Moulinet tournant partie 3

Tout savoir sur les moulinets tournant en surfcasting Partie 3

Article de l’ancien site pecheaubar.com

Ces deux derniers mois, nous avons abordé l’usage du tambour tournant avec méthode. Nous avons commencé par en expliquer les avantages et inconvénient, nous avons ensuite décortiqué les différentes phases de préparation. Maintenant, il ne nous reste plus qu’à expliquer l’essentiel : comment vous servir de votre tournant. Cette avant dernière partie doit vous permettre de ne pas tomber dans les pièges du moulinet lors de vos premières sorties de pêche.

Plus gros yeux que gros ventre ?

Avec le tournant, il est une certitude : tant que vous n’en êtes pas le maître absolu, c’est lui qui vous domine. Jusqu’à ce que vous soyez parvenu à maturité, je vous conseille donc de rester sage face aux caprices de votre moulinet. Ne lui donnez pas l’occasion de vous martyriser, en d’autres termes, respectez à la lettre toutes les précautions que nous avons vues au préalable. Soyez certains d’une chose : avec un tournant bien utilisé, il n’est point besoin de forcer pour aller loin. La ligne est libérée avec une grande douceur et les mètres s’avalent à grande vitesse. Cherchez donc à apprivoiser votre moulinet plutôt qu’à le dompter, voilà selon moi le message essentiel !

Ci-contre : le tambour tournant n’est pas synonyme de perruques. Lorsque ces dernières se succèdent, cela signifie obligatoirement que les réglages du moulinet sont défaillants.

Notre objectif, durant ces premières parties de pêche, ne sera pas d’exploser, ni même simplement dépasser vos propres records. Il s’agira simplement pour vous de lancer aussi loin qu’avec vos moulinets à tambour fixes.

De ce fait, et si vous y parvenez, vous constaterez avec quelle aisance vous atteignez les mêmes distances.
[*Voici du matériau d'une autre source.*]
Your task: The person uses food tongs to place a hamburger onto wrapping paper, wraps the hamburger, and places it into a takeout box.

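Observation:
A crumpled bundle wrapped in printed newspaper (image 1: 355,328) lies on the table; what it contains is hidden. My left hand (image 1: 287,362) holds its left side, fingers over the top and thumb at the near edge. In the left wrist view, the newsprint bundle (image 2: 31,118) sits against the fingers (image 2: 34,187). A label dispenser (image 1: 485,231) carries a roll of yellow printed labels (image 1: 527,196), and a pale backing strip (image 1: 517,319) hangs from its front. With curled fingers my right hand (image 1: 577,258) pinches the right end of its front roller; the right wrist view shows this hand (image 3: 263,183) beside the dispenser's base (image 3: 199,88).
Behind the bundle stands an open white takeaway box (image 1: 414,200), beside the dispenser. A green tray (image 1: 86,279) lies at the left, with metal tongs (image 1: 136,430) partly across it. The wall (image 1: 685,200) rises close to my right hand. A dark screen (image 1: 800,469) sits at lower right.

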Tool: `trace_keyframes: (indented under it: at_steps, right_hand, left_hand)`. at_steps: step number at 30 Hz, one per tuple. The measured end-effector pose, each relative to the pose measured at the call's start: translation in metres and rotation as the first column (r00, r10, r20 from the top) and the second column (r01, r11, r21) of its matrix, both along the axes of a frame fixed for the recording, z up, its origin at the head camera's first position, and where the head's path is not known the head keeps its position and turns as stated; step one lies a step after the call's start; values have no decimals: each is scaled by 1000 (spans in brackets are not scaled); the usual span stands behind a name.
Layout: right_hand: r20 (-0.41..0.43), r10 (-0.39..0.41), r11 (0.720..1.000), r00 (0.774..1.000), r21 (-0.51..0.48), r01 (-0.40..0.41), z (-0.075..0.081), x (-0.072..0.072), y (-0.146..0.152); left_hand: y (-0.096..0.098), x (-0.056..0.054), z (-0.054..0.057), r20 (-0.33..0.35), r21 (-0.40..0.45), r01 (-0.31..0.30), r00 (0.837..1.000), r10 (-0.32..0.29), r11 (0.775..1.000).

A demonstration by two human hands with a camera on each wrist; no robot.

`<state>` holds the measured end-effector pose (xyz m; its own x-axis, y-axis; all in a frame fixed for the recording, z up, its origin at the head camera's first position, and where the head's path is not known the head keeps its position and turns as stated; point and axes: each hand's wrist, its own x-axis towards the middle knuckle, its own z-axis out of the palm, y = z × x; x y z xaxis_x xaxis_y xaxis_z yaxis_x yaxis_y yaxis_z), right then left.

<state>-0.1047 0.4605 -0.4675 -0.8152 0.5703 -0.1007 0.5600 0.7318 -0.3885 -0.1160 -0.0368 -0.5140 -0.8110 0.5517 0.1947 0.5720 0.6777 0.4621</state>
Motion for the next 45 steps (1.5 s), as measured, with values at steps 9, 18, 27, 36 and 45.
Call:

Dans un premier temps, ce premier objectif permet de mieux cerner les capacités réelles du tournant, sa façon de mieux protéger les appâts, son contact plus fin et plus tactile.

Entrer dans la bataille

Nous voilà donc fins prêts à entrer dans le vif du sujet ! Vous avez bien suivi les conseils du mois dernier et nous sommes à l’orée d’une nouvelle vie pour vous.
Au stade où nous en sommes, il ne nous reste plus qu’à régler les derniers petits détails qui officialisent votre nouvelle appartenance au clan des lanceurs au tournant.

Ci-contre : Une simple pression du pouce suffit à guider le rangement du fil sur la bobine.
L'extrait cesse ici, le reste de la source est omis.